Neoteroi / BlackSheep

Fast ASGI web framework for Python
https://www.neoteroi.dev/blacksheep/
MIT License
1.86k stars 78 forks source link

routing.Router.sort_routes() does the wrong thing #360

Open remdragon opened 1 year ago

remdragon commented 1 year ago

I spent a lot of time trying to hunt down why a certain route wasn't getting executed. I was surprised to find that blacksheep sorts the rules but then chooses the first matched rule. I found this to be surprising behavior.

Here's the scenario I created which wasn't working (this is working code ported from flask):

@app.route( '/clients/{int:acct}/{path:path}'
async def do_something_client_specific( request, acct, path ):
    ...

@app.route( '/{path:path}' )
async def look_for_site_specific_stuff( path ):
    ...

Here's what I did to fix the problem for me:

from blacksheep.server import routing
class NonSortingRouter( routing.Router ):
    def sort_routes( self ) -> None:
        pass

app = blacksheep.Application( router = NonSortingRouter() )

I'm not sure the rational for auto-sorting the routes, but as I stated before, this was surprising behavior to me. Perhaps this could be opt-in behavior? I can't be the only one porting code from flask. Also the documentation might make more fuss about considerations to watch out for when porting from flask.

RobertoPrevato commented 1 year ago

Hi @remdragon Sorry for replying late in writing, and Thank You for opening this issue. I like your idea to support disabling automatic sorting of routes, and I will add it. However, I won´t make this feature off by default and opt-in, because I still think that most web developers are not as aware as you, that routes should be registered in the proper order.

There is no golden rule here: somebody else will likely get surprised if the framework didn´t sort routes. Consider the following example:


@app.router.get("/api/users/{user_id}")
async def get_user_info(user_id: str):
    """Returns information about a user by id"""

@app.router.get("/api/users/me")
async def get_current_user_info():
    """Returns information about the current user"""

If the framework didn´t sort the routes to evaluate /api/users/me before /api/users/{user_id}, the second request handler would never be used because the first route would catch "me" as "user_id". We can argue that user_id should be checked for me in the business logic part and the same route be used, but not all web developers would catch that.

In summary:

When it comes to write documentation to help people who want to migrate from Flask, I really don't have time for that right now, but I will take it into consideration (I planned to write something about blueprints anyway).

remdragon commented 1 year ago

Your reasoning for the sorting makes sense, I can see myself making the same mistake.

Would you be interested in a donation of a routing engine that doesn't require sorting because it always takes the most specific path?

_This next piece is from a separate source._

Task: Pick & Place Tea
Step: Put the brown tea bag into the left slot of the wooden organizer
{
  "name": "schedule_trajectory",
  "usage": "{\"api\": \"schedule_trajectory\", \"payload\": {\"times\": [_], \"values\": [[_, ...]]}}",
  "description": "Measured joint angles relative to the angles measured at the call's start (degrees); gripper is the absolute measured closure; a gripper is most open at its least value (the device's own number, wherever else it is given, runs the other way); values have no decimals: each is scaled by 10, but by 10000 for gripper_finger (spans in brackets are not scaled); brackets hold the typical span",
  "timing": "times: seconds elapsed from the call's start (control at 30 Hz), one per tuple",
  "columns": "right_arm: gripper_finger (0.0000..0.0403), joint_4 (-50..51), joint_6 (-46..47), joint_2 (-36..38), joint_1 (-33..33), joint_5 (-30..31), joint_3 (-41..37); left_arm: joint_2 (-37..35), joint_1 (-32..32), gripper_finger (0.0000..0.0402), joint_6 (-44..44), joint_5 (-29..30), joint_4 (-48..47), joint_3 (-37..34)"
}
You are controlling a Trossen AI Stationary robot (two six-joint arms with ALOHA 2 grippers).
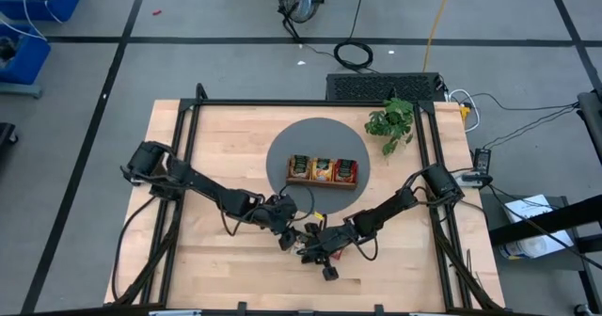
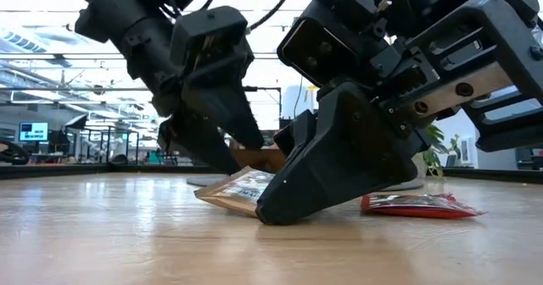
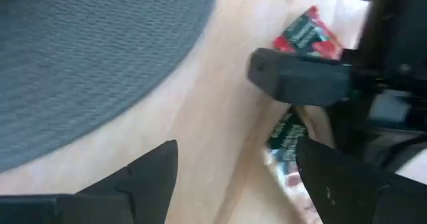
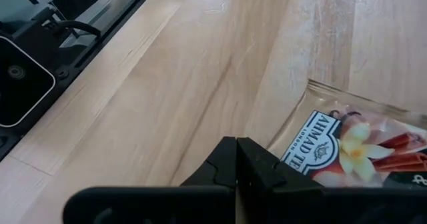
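A cream tea sachet [image 4: 353, 151] with a flower print lies on the wooden table, and a red tea sachet [image 2: 420, 204] lies flat just beyond it. My right gripper [image 4: 237, 161] is shut, its tips down at the table on the cream sachet's edge [image 2: 242, 192]. My left gripper [image 3: 233, 177] hangs open above the bare wood between the grey mat [image 3: 87, 64] and the two sachets, with nothing between its fingers. In the low view it [image 2: 212, 124] stands clear of the table. Seen from above, both grippers meet near the table's front middle [image 1: 301, 243]. My right gripper touches the cream sachet with its shut fingertips [image 2: 270, 213], at the sachet's edge [image 4: 293, 151] nearest the fingers. The fingers slant down from the table's right side. The sachet lies on the table, slightly tilted against the tips. Whether they rest on it or only beside it, I cannot tell.
A brown wooden tray [image 1: 323, 170] with three compartments holding sachets stands on the round grey mat [image 1: 282, 147] at the table's middle. A small green plant [image 1: 390, 120] stands at the far right. Black frame rails [image 1: 188, 118] run along the table's edges.
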State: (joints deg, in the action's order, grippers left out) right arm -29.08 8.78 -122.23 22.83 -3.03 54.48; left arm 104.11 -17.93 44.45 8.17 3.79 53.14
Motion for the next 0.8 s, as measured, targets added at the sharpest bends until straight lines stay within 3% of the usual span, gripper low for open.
{"api": "schedule_trajectory", "payload": {"times": [0.57,0.8], "values": [[403,3,-4,0,0,1,0,69,-1,130,-13,-50,116,1],[403,4,-4,0,0,0,0,69,-4,182,-12,-71,109,0]]}}
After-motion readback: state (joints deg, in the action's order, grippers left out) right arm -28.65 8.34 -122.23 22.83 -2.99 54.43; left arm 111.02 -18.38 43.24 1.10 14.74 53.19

I believe for large systems it will probably be faster than regexing every possible url. I built such a thing for an internal project and would be willing to polish it up and donate it if there's interest.

RobertoPrevato commented 1 year ago

That sounds awesome. I only recommend to wait a bit, because in the last months I considered the introduction of a router protocol, and replacing the current dependency on the exact Router implementation with a light dependency to that protocol. If you look at the Cython code in https://github.com/Neoteroi/BlackSheep/blob/main/blacksheep/baseapp.pyx

you can see that the router is only used for this single method, when the application is handling web requests (i.e. after routes have been defined):

def get_match(request: Request) -> Response:
    ...

Therefore I am planning to do something like:

class RouterProtocol(Protocol):
    def get_match(request: Request) -> Response:
        ...

...

class Application:
    router: RouterProtocol

This would enable easily alternative router implementations, like the one you are describing. In that scenario, it might also be placed in a dedicated package (just thinking 💭).

The only reason why I didn't add the protocol, yet, is that I am still considering whether to change the code API to register routes. From one side I would like to keep the current code API to register request handlers, but on the other side I would like to keep the protocol as simple as possible, with a single method (and not those to register handlers get, post, put, etc.).